Penda designed the tiny structure with MINI Living, as one of 10 conceptual homes that went on show for the China House Vision exhibition.
It is designed to to marry together the heritage of Beijing’s hutongs – the tightly packed courtyard neighbourhoods that are common in the Chinese capital – and ideas for the future of housing.
The project sees MINI Living work with a local architect in each city to adapt a 15-square-metre structure, to explore ideas for how people could live comfortably in a home with a very small footprint.
To consider this approach in relation to Beijing, Sun drew from his own experience growing up in a hutong home.
The Urban Cabin houses a bedroom and living room on one side, and a kitchen and bathroom on the other, which each open onto a central semi-enclosed courtyard in the middle of the structure, described here as an “experience space”.
Sun added a swing to this space – a reference to his childhood memories of living in a hutong.
“Hutongs always combine interior and exterior space, physical space and emotional space,” Sun explains in the movie, which Dezeen filmed for MINI Living in Beijing.
Sun added seven irregular white structures orientated at different angles to the roof of the cabin, which are inspired by the makeshift extensions that many hutong residents build to increase space in their homes.

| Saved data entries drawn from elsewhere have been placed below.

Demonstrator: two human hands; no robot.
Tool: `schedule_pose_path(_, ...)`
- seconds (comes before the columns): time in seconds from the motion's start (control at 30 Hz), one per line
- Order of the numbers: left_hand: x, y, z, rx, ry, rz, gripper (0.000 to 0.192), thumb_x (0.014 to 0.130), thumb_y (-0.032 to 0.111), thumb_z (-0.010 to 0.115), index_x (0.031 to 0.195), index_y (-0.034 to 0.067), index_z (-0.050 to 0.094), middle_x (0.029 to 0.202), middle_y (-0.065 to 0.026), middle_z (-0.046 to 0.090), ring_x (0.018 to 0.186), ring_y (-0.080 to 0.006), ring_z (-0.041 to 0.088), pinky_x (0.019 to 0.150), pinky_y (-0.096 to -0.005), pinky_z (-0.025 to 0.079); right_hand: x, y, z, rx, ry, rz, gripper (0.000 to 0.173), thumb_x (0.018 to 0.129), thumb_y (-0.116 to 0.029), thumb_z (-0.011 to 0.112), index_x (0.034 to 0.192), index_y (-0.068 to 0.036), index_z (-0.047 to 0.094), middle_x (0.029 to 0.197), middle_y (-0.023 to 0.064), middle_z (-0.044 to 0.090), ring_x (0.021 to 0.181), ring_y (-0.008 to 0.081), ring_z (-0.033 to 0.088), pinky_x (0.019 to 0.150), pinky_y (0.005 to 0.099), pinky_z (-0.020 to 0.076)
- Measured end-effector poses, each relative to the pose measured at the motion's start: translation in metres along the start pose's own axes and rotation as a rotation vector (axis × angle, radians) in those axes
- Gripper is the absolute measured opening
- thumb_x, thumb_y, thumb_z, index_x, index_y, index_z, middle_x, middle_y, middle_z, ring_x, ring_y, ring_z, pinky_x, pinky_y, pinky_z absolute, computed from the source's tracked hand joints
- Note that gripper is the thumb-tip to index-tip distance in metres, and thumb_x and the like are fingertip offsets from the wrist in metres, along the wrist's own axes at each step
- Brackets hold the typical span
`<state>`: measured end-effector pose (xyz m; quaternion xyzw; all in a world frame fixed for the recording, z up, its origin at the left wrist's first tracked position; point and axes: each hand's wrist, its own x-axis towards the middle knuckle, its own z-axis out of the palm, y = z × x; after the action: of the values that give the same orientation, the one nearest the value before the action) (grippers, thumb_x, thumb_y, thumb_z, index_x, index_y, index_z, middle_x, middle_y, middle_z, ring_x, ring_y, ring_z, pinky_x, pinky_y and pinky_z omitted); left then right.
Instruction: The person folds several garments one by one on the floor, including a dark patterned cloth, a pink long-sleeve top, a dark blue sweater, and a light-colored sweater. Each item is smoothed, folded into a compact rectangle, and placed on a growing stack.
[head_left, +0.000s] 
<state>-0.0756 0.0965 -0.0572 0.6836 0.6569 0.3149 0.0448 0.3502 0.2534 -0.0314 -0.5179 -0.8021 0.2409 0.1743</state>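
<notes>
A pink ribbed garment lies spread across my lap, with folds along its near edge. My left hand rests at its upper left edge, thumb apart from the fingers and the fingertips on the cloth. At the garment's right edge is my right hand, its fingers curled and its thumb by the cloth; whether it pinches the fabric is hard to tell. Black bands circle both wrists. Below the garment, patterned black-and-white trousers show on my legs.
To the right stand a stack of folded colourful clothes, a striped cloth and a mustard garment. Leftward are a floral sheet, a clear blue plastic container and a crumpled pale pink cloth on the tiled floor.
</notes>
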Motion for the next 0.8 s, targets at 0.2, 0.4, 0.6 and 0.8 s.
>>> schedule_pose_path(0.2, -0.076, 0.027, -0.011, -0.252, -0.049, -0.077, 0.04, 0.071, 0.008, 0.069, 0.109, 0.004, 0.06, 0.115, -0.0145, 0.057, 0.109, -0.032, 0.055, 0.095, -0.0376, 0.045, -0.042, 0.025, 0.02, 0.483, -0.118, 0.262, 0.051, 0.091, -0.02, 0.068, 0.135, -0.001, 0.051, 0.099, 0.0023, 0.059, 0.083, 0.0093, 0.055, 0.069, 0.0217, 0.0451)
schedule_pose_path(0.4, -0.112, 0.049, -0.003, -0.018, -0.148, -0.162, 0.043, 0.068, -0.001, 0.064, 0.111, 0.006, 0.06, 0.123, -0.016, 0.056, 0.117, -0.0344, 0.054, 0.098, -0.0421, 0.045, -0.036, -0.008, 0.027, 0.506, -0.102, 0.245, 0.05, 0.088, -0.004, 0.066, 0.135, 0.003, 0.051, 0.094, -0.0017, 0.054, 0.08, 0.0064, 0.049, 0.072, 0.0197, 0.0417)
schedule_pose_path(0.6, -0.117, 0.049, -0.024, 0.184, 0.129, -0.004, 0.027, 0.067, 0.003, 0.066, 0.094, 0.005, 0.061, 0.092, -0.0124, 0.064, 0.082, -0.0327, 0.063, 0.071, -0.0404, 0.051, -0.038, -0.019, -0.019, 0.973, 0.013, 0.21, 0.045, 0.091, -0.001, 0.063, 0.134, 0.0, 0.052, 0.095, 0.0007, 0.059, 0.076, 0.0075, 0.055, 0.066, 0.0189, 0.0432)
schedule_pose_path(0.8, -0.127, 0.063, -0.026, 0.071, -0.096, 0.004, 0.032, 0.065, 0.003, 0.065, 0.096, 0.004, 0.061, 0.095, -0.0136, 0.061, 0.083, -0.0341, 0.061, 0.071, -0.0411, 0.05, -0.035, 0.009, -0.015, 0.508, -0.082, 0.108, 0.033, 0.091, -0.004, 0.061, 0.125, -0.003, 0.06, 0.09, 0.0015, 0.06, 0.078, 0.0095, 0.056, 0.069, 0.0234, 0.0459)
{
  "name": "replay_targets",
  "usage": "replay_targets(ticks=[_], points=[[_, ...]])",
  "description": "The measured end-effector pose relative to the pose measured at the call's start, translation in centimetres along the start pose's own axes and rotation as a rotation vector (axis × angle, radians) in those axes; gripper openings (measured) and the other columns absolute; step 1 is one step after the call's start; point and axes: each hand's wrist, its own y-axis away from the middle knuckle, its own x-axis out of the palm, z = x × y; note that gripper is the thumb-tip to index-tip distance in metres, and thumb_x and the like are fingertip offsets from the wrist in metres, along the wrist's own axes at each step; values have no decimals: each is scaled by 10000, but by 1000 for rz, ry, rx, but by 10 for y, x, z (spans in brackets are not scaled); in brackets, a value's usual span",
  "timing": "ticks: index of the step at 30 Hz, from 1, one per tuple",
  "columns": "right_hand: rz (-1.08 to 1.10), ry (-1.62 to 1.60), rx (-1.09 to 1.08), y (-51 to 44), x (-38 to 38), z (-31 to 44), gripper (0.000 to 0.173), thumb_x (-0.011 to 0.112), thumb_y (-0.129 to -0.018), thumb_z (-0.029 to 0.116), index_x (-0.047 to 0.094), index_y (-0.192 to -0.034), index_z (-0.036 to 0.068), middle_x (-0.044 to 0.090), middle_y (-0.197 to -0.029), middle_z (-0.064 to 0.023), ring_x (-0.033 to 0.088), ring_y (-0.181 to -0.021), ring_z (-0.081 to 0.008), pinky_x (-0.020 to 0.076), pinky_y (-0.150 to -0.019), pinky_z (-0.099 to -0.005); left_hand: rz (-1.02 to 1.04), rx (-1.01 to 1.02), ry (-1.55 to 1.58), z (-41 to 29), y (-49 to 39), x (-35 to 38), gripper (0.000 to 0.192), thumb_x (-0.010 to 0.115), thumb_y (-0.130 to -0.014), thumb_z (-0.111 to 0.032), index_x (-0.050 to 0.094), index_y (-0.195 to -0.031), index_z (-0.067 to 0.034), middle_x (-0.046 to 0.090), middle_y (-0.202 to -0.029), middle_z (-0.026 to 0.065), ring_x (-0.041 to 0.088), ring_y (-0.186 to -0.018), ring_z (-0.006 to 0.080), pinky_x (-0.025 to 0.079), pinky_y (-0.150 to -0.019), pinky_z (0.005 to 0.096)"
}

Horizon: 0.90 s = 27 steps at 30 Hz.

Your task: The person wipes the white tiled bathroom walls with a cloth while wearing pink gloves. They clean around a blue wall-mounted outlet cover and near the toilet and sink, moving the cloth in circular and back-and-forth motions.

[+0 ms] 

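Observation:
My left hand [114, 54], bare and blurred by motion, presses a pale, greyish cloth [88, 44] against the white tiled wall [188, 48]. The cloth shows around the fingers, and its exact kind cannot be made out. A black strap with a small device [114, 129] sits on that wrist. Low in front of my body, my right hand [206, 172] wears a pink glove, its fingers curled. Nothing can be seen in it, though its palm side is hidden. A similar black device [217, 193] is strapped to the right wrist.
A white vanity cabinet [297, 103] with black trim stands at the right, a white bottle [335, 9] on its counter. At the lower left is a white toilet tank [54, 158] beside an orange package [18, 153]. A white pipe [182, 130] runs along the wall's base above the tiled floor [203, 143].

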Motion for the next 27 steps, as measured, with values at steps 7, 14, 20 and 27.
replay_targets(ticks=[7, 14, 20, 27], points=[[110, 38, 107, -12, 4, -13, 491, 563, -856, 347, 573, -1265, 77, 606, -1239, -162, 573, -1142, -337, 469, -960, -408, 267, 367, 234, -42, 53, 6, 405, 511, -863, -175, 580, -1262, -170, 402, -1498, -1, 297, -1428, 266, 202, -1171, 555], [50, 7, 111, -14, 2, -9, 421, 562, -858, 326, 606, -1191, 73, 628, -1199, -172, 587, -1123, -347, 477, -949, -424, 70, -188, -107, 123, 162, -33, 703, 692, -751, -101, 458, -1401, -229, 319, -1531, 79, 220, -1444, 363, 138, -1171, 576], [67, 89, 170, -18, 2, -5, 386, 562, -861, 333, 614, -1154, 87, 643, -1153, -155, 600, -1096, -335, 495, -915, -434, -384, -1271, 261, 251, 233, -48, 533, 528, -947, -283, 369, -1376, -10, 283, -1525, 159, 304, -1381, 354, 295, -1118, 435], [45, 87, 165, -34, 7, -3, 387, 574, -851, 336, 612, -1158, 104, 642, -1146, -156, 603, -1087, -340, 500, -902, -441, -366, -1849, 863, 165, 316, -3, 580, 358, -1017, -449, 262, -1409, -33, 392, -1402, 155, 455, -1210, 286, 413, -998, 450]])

The structures are lined with a reflective gold material. They act as periscopes – another reference to one of Sun’s favourite childhood toys – that provide the occupants with views of the city when they look up from the swing.
“I think architecture should not only create space for protection, architecture should also create something for love, for fun,” Sun says.
As with the previous architects that have collaborated on Urban Cabin installations, Sun worked with a basic modular structure designed by MINI Living’s in-house team.
“On one side you have everything you need for your daily life – that’s what the MINI Living design team creates,” explains MINI Living creative lead Oke Houser.
“Then we always invite a collaborator to give a local perspective on the city we’re in.”
A recurring theme of the MINI Living Urban Cabins is to blur the boundaries between private and public spaces.
The Beijing cabin features a translucent white mesh facade, while the interior is lined with plywood punctuated with a series of circular cut-outs, which allows light to pass in and out of the structure.
Panels in the walls can also be opened up or rotated so that the occupants can share their space with people outside if they wish.
“We have all these modular elements in the cabin that can rotate and fold out of the facade,” says MINI Living designer Corinna Natter.
“For us, it’s really important that people can interact with our cabin.”
The MINI Living Urban Cabin is on show at China House Vision until 6 November 2018 at Beijing’s Olympic Park.
The Urban Cabin programme is part of the wider MINI Living project, which was launched by car company MINI in 2016 to develop architectural solutions for future urban living spaces.
Construction is currently underway on MINI Living’s first permanent building, a co-living space in Shanghai, which is due to open in 2019.